The study used a DNA vaccine platform encoding the rare variable antigens (RVMA) and examined outcomes after Mtb infection in both C57BL/6 mice and hypersusceptible SP140 -/- mice. Vaccination with RVMA significantly altered the immune response to infection in both mouse strains but did not reduce bacterial burdens in the lungs. In the SP140 -/- animals, which normally develop severe disease, RVMA vaccination prevented necrosis and changed the composition of lung lesions: tissue damage was reduced and CD4 T cell distribution within lesions increased. These improvements in pathology were linked to measurable shifts in immune cell populations before the onset of necrotic lesions, specifically increases in RORγt-expressing CD4 T cells and decreases in monocyte-derived cells in the lungs. In short, RVMA vaccination changed how the immune system responded and limited lung damage, even though the number of bacteria in the lung (bacterial burdens) remained unchanged.

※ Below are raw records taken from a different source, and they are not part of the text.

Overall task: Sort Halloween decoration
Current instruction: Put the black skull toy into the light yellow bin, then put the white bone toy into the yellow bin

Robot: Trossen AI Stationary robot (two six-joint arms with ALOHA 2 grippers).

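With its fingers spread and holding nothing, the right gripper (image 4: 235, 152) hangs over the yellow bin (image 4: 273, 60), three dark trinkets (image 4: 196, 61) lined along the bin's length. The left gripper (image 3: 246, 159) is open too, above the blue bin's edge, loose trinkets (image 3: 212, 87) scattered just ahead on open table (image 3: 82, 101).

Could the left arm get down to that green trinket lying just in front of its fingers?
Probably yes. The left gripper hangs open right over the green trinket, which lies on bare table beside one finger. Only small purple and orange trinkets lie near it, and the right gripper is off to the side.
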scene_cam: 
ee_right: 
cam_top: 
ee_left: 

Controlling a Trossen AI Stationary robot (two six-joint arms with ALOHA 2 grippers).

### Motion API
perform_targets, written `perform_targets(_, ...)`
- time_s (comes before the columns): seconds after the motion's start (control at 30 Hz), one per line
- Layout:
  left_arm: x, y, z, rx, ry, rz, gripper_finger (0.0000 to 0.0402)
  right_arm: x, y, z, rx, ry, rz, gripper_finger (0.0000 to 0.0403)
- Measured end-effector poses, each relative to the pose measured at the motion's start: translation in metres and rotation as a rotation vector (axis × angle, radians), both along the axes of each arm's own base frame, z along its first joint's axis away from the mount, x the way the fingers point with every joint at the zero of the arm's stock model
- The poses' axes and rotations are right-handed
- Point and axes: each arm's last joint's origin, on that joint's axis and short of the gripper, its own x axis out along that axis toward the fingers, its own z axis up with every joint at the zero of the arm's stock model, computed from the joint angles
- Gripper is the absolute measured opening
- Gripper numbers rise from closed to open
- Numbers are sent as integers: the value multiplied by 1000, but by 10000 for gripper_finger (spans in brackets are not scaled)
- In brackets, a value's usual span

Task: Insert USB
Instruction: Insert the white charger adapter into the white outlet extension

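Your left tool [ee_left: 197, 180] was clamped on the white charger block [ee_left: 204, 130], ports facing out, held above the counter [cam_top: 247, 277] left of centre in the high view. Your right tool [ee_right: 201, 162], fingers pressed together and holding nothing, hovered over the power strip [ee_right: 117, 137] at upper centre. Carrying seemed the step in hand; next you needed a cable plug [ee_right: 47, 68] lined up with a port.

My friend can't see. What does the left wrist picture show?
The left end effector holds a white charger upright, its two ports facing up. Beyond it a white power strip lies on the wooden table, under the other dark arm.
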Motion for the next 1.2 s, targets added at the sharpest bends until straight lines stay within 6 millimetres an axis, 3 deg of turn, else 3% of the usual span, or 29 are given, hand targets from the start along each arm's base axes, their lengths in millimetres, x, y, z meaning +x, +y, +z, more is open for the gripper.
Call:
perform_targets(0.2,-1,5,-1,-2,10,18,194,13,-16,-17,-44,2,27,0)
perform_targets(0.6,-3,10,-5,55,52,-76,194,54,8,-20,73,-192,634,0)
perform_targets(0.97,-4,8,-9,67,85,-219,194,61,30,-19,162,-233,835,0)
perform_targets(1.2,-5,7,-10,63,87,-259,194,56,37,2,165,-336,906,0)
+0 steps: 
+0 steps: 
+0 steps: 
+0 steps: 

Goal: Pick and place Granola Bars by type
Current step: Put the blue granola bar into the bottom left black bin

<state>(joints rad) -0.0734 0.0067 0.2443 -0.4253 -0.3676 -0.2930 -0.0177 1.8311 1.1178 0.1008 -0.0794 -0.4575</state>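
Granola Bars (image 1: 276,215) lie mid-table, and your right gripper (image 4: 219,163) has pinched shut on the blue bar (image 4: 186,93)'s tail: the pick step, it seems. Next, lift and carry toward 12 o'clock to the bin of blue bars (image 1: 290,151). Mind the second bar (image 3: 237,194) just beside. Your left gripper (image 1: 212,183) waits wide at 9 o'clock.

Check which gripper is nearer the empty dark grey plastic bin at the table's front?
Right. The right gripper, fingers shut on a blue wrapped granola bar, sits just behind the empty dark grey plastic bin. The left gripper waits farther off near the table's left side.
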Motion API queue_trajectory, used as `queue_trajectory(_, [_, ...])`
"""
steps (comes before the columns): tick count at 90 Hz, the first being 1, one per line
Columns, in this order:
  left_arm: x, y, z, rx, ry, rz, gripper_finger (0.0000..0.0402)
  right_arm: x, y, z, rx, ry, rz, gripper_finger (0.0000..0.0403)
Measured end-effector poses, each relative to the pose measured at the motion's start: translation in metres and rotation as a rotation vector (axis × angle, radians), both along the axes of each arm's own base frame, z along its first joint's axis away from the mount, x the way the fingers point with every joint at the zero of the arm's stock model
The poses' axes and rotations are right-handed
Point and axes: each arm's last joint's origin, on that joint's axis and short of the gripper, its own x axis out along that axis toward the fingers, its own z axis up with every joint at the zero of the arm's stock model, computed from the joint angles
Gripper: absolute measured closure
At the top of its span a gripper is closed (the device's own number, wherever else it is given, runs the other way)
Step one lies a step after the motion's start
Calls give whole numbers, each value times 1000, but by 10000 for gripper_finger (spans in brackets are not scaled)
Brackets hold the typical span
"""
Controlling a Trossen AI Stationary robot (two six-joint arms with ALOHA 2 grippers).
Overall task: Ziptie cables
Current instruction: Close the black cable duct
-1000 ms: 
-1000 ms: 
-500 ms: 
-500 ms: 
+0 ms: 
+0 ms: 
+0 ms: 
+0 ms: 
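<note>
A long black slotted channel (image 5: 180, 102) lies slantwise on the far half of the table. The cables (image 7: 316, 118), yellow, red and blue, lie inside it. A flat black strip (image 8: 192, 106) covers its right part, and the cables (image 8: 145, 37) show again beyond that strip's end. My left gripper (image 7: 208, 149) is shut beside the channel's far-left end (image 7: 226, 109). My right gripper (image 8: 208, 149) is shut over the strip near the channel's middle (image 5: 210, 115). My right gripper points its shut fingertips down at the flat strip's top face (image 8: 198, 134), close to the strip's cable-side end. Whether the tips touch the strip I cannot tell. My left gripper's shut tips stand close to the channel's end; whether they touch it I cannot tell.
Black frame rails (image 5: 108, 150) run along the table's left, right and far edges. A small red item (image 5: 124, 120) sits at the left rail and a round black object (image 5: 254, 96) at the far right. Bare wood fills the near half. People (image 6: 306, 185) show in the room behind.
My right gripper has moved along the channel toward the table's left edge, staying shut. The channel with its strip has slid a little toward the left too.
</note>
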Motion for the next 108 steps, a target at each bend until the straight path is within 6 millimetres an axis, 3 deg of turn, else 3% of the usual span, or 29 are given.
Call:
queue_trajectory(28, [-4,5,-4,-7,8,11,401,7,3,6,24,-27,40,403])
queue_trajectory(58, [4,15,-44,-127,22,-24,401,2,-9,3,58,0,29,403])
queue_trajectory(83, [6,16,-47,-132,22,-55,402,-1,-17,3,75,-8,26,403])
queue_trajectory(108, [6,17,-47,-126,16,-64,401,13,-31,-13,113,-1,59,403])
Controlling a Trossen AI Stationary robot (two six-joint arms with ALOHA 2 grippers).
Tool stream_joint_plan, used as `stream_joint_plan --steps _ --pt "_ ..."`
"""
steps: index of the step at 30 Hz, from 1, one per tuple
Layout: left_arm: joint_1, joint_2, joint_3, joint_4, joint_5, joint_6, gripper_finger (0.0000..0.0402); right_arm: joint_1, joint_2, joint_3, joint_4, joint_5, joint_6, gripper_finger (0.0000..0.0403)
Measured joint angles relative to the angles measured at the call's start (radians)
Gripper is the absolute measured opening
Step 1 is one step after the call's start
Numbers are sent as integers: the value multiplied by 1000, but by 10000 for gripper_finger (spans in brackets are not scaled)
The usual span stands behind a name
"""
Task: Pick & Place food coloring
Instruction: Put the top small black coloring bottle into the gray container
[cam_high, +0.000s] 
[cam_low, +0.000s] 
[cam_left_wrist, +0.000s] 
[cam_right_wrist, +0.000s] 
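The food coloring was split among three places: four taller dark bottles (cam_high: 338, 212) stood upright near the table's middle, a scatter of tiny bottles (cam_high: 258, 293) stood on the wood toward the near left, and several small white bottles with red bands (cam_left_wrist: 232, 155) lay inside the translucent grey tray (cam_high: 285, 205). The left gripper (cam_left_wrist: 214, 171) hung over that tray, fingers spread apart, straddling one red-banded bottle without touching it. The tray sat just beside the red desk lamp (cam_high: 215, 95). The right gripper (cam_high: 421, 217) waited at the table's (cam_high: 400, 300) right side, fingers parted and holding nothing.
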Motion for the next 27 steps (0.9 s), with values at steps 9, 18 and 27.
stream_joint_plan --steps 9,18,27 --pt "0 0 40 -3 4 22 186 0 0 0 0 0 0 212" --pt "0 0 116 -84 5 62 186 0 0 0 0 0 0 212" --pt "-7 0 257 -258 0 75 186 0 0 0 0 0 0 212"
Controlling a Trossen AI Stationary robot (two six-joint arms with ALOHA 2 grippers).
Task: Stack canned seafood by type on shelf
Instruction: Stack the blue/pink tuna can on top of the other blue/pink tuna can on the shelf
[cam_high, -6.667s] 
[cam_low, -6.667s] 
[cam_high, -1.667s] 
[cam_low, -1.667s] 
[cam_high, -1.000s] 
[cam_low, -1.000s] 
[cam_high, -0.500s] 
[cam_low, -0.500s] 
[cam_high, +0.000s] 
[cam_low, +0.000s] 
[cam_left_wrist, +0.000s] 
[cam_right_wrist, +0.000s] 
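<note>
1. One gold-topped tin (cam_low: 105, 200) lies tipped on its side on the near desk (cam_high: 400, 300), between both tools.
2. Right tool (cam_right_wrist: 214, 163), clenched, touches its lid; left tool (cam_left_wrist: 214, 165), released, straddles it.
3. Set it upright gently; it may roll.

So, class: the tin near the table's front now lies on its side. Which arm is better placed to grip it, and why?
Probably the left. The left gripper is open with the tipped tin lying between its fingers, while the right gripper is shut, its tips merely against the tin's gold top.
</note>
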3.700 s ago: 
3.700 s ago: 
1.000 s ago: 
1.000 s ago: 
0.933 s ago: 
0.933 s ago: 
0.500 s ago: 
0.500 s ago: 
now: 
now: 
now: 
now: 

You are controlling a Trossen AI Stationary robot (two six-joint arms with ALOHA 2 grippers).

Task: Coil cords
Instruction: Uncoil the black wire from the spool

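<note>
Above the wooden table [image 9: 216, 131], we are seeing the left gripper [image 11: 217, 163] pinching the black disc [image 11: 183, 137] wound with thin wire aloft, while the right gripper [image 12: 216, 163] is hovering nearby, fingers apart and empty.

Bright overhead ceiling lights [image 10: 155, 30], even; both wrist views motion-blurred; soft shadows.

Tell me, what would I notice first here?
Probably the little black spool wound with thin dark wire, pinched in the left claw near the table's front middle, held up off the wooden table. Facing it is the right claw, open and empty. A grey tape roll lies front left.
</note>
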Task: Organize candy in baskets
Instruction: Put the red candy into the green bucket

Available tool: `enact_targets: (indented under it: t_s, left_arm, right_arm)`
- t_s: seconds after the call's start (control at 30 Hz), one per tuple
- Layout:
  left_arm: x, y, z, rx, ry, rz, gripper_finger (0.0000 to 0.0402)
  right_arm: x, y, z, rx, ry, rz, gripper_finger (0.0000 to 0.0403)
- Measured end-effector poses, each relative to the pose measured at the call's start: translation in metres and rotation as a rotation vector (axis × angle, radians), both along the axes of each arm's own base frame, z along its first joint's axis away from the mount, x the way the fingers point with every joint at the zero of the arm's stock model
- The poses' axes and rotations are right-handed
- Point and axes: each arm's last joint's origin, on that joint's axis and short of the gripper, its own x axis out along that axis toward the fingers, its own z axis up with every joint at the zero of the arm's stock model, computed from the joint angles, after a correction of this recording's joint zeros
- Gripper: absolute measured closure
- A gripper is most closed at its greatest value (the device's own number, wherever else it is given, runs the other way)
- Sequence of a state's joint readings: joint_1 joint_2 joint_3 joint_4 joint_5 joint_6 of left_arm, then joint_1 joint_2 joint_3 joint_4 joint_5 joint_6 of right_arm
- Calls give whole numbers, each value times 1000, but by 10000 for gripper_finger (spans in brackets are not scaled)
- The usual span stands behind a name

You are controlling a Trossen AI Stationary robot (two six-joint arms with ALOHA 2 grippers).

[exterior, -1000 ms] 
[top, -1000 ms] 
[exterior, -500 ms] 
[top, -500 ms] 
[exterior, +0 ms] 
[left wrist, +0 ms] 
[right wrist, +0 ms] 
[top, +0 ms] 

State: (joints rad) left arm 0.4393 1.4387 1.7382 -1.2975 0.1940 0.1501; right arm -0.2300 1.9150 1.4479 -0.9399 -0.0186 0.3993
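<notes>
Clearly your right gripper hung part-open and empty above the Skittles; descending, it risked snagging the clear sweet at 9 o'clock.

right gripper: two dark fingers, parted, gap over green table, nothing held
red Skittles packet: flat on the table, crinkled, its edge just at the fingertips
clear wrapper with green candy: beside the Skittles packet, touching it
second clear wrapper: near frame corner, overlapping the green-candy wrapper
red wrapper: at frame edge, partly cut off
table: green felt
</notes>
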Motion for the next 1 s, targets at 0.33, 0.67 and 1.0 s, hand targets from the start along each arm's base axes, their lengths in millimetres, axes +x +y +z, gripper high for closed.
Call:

These findings suggest a new angle for TB vaccine development: it may be possible to prevent the damaging lung pathology that causes illness and death without necessarily lowering bacterial counts. Because most Mtb CD4 T cell epitopes are conserved, the choice of antigens for a subunit vaccine has been uncertain. Targeting the small group of antigens that do show epitope sequence diversity—the RVMA—helped reduce tissue damage in a susceptible model, indicating that some T cell responses can protect against disease manifestations rather than directly controlling bacterial numbers. For researchers and vaccine designers, this points toward including antigen types that influence pathology in addition to those that might control bacterial growth. Given strong interest in prevention of disease (POD) vaccines for TB, these results from J. Ernst’s team can help guide which antigens to test next and inform the search for correlates of protection that predict reduced illness, not just lower bacterial loads.